# should I tell my teachers about my SA?



## mrswolstenholme (Nov 26, 2011)

Has anyone of you done that? How did you do it? Did your situation improve or did you regret it?

I'm thinking about telling my teachers about my SA, because it seems they think I'm just lazy, which I'm not! But I'm afraid I will get way more attention by them and I hate getting attention. I wish I could be invisible in class...


----------



## afraid2goinpublic (Nov 8, 2011)

*School*

What about talking to your school's counselor? And then seeing if she/he recommends you tell your teachers or not....then the teachers can talk to the counselor and work on ways to make it easier for you at school, but to not make a big deal of it in the classroom so the other kids wont know about it. I know when I went to parent teacher sessions for my son I always prefered that they not make a big deal of his issues in front of other children,cause lets face it, other kids can be cruel. 
Hope that helped ya, and good luck!!



mrswolstenholme said:


> Has anyone of you done that? How did you do it? Did your situation improve or did you regret it?
> 
> I'm thinking about telling my teachers about my SA, because it seems they think I'm just lazy, which I'm not! But I'm afraid I will get way more attention by them and I hate getting attention.

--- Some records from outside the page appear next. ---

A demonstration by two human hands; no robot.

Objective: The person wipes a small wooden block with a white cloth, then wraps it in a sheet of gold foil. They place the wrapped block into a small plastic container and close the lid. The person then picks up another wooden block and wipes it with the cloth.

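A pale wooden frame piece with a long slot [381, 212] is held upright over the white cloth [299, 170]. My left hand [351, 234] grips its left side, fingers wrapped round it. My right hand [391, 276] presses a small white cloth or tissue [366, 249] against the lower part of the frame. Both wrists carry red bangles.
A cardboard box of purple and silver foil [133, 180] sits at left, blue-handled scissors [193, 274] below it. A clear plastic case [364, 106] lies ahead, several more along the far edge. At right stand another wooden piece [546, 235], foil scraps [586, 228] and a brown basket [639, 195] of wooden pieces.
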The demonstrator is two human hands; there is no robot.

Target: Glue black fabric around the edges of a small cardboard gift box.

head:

I wish I could be invisible in class...


----------



## Gorillaz (Jul 13, 2010)

Maybe you could talk about this with your guidance councillor ? If you suffer from SA you can be exempt from presentations/do them solely infront of the teacher.etc. When this happened at my old school, the councillor would just send a note to each teacher telling them of your special conditions. It's kind of an indirect way to tell your teachers and avoid confrontation with them. They may just be alot more understanding without shining you with attention.
At my school there was someone responsible for IEPs/Mental health so if theres someone like that at your school they could help you out.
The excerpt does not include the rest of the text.